I wanted to do as much teaching as possible, but felt that I needed to have a solid understanding of the subject matter first. In Bristol, each demonstrator has 21 hours of student teaching time per week. The students don't do any dissecting themselves so you are essentially giving seven three-hour anatomy tutorials using either your own dissections or prepared prosections on cadaveric material.

Figure2

Credit: MEDICAL ART SERVICE, MUNICH/WELLCOME LIBRARY

Figure3

Credit: WELLCOME LIBRARY (ENGRAVING, 1817)

By completing dissections yourself (an opportunity I did not have at medical school), you get to understand the relationship of structures as they actually are in the body. Also, to be able to teach this amount of material requires a lot of preparation and reading. The bonus is that you very rapidly learn large amounts of anatomy and teaching consolidates what you have learnt.

On the job

The majority of our teaching involves presenting prosections as well as radiological material and surface anatomy. As the students progress into their second year the emphasis becomes more clinical, with the teaching programme broken down into systems modules and we introduce some basic clinical examination skills.

A large amount of the work is spent refamiliarising yourself with the material you will be teaching. Medical students can be an inquisitive bunch; their questions are often challenging, and they soon realise when you are out of your depth.

Outside term time our focus shifts to preparing prosections for future sessions.
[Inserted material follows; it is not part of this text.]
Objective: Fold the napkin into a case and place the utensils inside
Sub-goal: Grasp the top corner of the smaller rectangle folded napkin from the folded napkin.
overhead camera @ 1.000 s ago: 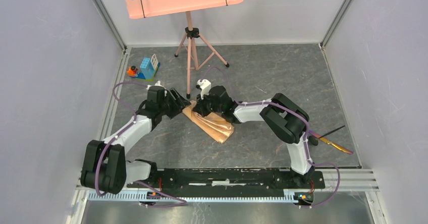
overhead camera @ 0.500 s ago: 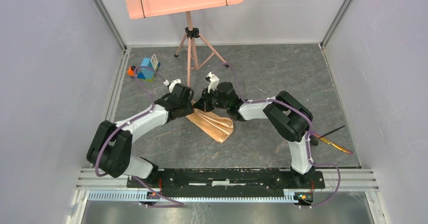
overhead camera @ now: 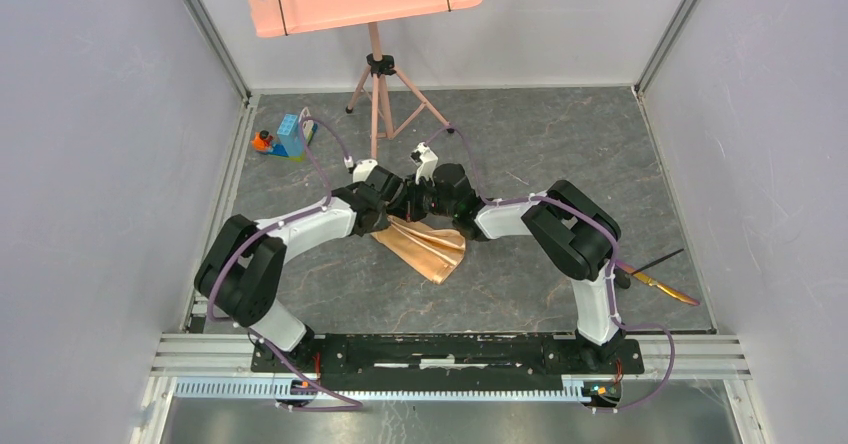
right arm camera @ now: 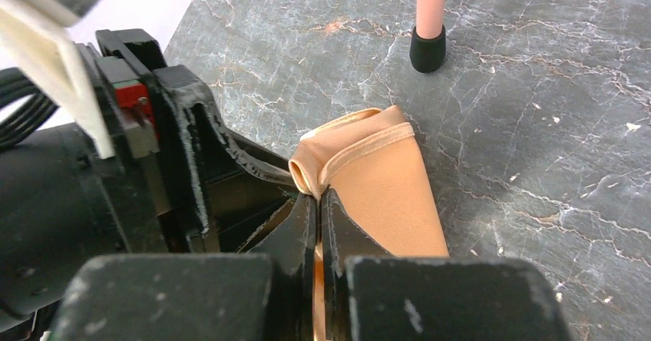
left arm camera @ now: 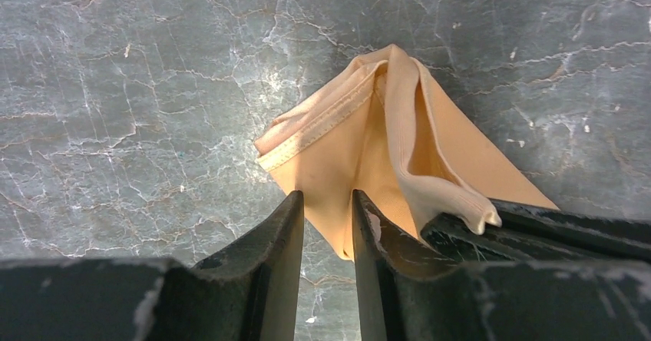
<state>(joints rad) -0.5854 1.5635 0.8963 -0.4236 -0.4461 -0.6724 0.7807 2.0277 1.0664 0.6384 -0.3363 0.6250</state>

The department also encourages allied medical professions to make use of the facility and we have recently been involved in teaching anatomy courses to physiotherapy students, chiropractors, radiography students, surgical nurse practitioners, and emergency nurse practitioners.

Pay and locum work

We are paid on the senior house officer scale and are employed full time by the university with no outside clinical commitments. We are not encouraged to do locum work and certainly during term time the amount of work to be prepared each week means that there is little scope to do any locum shifts.

Advice to others

I would strongly recommend this job to others. The sense of responsibility in teaching future doctors and dentists and the pride in helping students to understand a topic means that a lot of preparation goes into each different session.

Regular contact with the same students has been rewarding and enjoyable. As medical student numbers increase we are often the only members of department who they see regularly and are often the first point of contact in times of need.

One drawback of teaching within the university setting is that the traditional dates for NHS job changes don't coincide with student terms. In Bristol the demonstrator job runs for six months and so those of us who start in February start in the middle of the second term. This gives us no run-in time and means we have very little chance to familiarise ourselves with the specimens.

Strongly recommended

All in all I would strongly recommend the job. I believe it is a valuable addition to anyone with surgical career plans and will undoubtedly prove highly useful both when I return to clinical practice and with MRCS exams.

Anatomy is so much more easily learnt from cadaveric material than it ever can be from two-dimensional text books, and I hope this greater understanding of anatomy will benefit me in the future.